Suppose you have two polarization-entangled photons A and B in the following state:

\begin{equation} \Phi=\frac{1}{\sqrt{2}}\bigl(\left|H_{A},H_{B}\right\rangle + \left| V_{A},V_{B}\right\rangle\bigr) \end{equation}

Suppose the photon A passes through a polarizer oriented at the +45 angle.
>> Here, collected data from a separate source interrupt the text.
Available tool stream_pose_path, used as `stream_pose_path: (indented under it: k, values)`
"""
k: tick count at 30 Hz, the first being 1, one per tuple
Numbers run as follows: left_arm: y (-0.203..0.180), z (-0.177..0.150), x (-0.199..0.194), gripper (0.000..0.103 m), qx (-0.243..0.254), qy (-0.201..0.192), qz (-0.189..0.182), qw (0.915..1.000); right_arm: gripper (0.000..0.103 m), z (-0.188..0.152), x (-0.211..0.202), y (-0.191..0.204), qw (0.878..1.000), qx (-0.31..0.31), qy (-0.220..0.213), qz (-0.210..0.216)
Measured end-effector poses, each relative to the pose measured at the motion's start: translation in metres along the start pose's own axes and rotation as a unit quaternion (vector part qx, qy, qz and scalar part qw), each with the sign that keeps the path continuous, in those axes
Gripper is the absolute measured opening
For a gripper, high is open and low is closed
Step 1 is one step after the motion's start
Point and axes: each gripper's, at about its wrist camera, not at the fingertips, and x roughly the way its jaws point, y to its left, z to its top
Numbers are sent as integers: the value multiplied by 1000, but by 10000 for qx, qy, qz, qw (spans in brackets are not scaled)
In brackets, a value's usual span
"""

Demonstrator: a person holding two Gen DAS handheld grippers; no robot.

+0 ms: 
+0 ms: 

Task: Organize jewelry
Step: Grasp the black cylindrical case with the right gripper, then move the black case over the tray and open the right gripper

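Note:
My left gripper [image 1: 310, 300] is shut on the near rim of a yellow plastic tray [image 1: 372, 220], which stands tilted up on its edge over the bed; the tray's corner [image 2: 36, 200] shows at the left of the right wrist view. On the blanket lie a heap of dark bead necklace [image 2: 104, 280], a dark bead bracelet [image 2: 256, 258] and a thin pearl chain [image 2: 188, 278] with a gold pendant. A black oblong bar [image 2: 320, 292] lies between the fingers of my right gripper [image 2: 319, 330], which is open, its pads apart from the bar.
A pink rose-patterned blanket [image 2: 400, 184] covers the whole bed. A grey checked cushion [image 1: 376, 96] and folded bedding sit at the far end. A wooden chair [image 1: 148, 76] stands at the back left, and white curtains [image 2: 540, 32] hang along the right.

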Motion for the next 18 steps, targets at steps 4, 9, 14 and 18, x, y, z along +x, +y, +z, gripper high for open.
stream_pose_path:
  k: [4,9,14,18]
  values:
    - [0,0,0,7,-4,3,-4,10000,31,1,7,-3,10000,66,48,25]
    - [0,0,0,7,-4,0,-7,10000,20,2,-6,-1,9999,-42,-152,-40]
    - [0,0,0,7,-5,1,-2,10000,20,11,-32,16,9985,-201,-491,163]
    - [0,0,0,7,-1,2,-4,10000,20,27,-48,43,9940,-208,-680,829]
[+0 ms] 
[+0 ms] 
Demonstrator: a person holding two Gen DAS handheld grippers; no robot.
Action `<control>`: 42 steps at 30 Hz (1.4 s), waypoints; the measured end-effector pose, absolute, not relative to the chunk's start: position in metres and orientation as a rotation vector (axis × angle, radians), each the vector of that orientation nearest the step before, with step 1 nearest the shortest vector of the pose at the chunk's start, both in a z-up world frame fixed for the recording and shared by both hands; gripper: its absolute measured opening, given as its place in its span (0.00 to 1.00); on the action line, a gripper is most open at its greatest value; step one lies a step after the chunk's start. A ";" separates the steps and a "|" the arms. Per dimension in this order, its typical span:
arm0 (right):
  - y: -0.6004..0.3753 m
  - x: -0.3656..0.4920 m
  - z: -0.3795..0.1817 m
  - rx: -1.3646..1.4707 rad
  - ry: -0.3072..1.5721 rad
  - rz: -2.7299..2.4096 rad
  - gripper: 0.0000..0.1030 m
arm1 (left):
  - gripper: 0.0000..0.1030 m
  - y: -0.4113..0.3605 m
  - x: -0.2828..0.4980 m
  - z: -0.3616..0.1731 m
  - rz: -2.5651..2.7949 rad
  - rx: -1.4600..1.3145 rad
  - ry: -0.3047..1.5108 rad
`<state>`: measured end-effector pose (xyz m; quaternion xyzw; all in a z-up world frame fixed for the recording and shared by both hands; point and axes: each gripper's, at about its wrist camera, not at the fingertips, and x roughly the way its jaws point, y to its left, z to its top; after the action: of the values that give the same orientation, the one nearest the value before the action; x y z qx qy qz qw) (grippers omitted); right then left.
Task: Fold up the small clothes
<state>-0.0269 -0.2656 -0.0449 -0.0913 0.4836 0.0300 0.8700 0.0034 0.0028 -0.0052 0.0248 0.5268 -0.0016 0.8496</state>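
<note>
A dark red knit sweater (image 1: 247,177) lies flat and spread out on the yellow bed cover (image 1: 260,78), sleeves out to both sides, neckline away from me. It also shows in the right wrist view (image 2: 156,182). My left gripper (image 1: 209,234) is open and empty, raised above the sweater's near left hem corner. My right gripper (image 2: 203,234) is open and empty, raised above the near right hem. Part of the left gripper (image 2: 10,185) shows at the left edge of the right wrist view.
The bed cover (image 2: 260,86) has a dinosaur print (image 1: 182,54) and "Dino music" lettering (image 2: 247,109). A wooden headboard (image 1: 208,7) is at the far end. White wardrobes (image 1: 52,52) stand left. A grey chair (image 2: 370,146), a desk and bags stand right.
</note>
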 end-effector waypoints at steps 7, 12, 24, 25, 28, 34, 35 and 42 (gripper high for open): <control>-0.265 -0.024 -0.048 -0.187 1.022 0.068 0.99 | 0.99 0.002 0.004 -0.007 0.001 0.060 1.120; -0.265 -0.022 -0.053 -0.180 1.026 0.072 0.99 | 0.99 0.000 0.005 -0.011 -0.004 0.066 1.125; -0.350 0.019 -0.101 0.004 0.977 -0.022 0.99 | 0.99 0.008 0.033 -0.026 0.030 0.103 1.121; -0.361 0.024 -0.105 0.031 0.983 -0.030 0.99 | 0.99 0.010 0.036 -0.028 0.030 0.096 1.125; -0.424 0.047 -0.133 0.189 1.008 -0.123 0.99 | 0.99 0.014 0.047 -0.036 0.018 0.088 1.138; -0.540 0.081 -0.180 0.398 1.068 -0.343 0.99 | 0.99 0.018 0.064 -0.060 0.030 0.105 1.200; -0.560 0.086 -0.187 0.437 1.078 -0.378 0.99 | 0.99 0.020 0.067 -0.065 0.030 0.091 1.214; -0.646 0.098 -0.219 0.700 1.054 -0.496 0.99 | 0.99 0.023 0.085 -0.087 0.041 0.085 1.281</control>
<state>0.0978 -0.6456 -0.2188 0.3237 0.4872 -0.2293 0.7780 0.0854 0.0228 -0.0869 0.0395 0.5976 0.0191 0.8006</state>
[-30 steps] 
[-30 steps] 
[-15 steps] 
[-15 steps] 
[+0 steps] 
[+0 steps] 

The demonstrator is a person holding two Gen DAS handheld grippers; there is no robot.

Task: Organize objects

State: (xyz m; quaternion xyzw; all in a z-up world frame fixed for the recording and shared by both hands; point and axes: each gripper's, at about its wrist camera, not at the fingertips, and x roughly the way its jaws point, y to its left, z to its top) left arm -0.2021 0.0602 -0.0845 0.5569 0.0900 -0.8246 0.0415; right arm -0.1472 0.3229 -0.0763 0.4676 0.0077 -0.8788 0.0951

Does that convert $ H_{A} $ in the equation above to $ \frac{1}{\sqrt{2}}\bigl(\left|+45\right\rangle\bigr) $, which is $ \frac{1}{2}\bigl(\left|H_{A} + V_{A}\right\rangle\bigr) $, and $ V_{A} $ also to $ \frac{1}{2}\bigl(\left|H_{A} + V_{A}\right\rangle\bigr) $? I used $ \frac{1}{\sqrt{2}} $ because only a half of the inputlight passes through the polarizer.

Is, therefore, the resulting state the following, or did I misunderstand it completely?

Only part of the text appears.